AIM OF THE EXERCISE -
Drop the images, then output the listing exactly.

DATA SECTION -
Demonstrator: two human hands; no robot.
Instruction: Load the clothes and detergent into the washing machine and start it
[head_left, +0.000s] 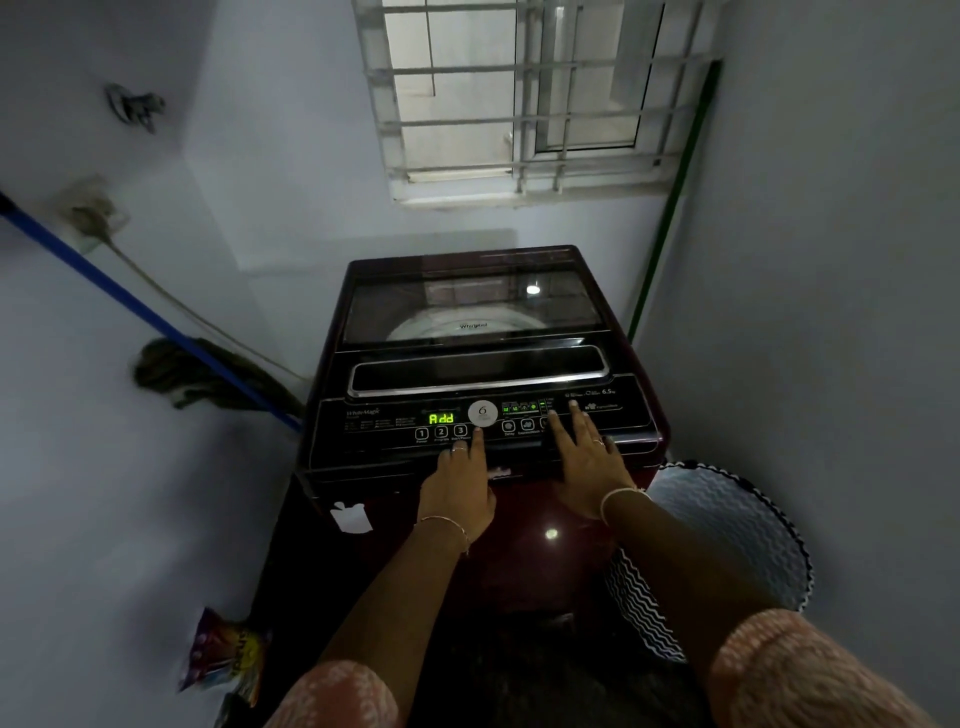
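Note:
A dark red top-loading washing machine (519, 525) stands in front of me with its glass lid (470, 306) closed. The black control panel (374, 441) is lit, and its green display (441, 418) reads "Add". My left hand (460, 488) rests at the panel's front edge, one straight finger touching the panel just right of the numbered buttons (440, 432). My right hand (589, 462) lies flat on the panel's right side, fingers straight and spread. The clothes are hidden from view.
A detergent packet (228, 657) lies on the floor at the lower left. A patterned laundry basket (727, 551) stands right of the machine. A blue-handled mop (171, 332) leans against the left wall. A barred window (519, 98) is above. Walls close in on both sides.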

ANSWER FOR THIS EXERCISE -
Demonstrator: two human hands; no robot.
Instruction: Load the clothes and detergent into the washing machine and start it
[head_left, +0.000s] 
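Note:
A dark red top-loading washing machine (519, 525) stands in front of me with its glass lid (470, 306) closed. The black control panel (374, 441) is lit, and its green display (441, 418) reads "Add". My left hand (460, 488) rests at the panel's front edge, one straight finger touching the panel just right of the numbered buttons (440, 432). My right hand (589, 462) lies flat on the panel's right side, fingers straight and spread. The clothes are hidden from view.
A detergent packet (228, 657) lies on the floor at the lower left. A patterned laundry basket (727, 551) stands right of the machine. A blue-handled mop (171, 332) leans against the left wall. A barred window (519, 98) is above. Walls close in on both sides.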

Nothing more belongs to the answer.